(Records from a data source)
┄┄┄┄┄┄

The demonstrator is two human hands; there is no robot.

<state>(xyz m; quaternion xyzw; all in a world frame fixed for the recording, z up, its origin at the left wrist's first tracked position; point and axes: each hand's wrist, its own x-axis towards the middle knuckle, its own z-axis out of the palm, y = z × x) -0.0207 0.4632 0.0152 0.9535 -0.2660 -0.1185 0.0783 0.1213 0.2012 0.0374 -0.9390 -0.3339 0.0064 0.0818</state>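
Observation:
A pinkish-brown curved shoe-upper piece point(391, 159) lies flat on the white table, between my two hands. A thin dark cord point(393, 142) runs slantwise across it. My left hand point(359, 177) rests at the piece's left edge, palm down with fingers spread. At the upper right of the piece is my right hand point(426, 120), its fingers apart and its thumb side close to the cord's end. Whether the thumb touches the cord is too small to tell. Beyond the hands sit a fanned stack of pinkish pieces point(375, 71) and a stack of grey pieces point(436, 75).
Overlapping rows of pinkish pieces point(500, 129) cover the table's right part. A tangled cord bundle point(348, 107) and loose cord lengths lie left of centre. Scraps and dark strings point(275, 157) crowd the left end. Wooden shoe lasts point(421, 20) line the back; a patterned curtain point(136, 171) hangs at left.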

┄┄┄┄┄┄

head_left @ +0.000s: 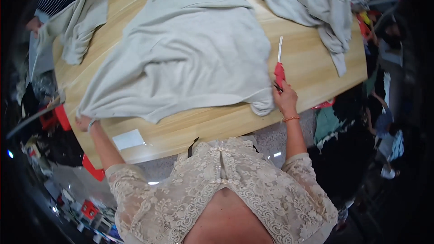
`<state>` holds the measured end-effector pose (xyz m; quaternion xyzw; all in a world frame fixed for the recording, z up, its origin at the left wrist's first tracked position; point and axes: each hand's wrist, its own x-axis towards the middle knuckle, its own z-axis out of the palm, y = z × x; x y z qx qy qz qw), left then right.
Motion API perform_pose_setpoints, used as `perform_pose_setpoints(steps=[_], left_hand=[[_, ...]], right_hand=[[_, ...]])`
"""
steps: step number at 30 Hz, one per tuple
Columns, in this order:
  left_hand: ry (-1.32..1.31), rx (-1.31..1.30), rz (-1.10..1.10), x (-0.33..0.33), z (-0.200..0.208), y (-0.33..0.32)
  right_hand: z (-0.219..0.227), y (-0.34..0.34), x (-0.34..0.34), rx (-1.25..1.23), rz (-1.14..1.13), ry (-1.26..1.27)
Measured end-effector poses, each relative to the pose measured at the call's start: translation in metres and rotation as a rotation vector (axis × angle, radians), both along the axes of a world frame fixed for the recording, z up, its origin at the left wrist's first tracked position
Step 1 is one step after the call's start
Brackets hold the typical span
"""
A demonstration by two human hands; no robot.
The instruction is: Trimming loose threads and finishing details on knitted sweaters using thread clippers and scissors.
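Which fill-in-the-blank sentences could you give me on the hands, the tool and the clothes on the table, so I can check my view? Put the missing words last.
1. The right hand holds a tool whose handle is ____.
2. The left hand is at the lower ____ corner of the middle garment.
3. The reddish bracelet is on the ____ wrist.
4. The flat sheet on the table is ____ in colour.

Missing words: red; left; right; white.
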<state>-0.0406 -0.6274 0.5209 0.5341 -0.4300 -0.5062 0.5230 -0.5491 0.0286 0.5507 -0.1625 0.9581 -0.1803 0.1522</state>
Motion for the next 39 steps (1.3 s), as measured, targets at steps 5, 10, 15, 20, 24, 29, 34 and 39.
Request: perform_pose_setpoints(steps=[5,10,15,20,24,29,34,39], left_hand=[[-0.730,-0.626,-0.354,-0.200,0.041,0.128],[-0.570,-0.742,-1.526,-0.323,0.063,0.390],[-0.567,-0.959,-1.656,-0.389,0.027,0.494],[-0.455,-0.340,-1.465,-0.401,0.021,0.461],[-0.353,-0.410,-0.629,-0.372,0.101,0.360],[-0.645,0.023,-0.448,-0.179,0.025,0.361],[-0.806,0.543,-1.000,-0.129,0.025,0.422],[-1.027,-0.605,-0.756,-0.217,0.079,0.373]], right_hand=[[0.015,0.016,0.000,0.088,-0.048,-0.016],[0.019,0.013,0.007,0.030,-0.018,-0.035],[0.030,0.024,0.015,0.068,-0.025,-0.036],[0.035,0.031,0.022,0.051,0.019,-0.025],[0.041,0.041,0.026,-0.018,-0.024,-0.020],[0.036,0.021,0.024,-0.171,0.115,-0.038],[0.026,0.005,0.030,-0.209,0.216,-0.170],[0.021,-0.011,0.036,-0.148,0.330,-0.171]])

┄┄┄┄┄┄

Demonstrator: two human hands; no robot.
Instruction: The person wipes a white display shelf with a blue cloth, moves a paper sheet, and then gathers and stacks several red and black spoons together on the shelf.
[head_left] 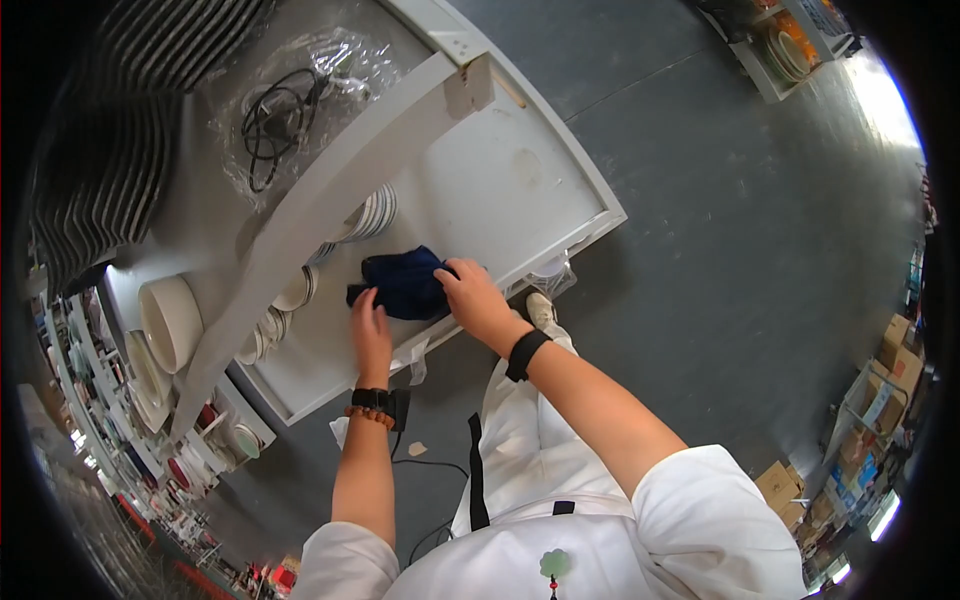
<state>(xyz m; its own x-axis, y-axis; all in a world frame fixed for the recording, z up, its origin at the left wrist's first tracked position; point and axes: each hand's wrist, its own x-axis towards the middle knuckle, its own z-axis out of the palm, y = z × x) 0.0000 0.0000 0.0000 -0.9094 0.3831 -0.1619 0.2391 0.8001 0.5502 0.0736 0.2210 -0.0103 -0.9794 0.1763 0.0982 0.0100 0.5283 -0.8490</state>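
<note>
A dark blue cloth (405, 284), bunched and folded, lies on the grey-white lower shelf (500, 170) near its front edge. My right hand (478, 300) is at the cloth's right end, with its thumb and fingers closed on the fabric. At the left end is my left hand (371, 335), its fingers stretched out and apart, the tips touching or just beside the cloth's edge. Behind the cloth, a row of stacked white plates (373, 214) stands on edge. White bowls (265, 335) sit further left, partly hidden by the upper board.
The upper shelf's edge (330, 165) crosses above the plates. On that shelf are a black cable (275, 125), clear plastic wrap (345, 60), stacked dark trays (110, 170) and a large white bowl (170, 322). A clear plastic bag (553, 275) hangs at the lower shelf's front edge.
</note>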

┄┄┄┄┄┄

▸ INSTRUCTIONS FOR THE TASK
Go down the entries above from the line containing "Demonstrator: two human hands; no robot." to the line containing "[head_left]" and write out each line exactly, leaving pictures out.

▸ SOLUTION
Demonstrator: two human hands; no robot.
Instruction: The person wipes a white display shelf with a blue cloth, moves a paper sheet, and then gathers and stacks several red and black spoons together on the shelf.
[head_left] 

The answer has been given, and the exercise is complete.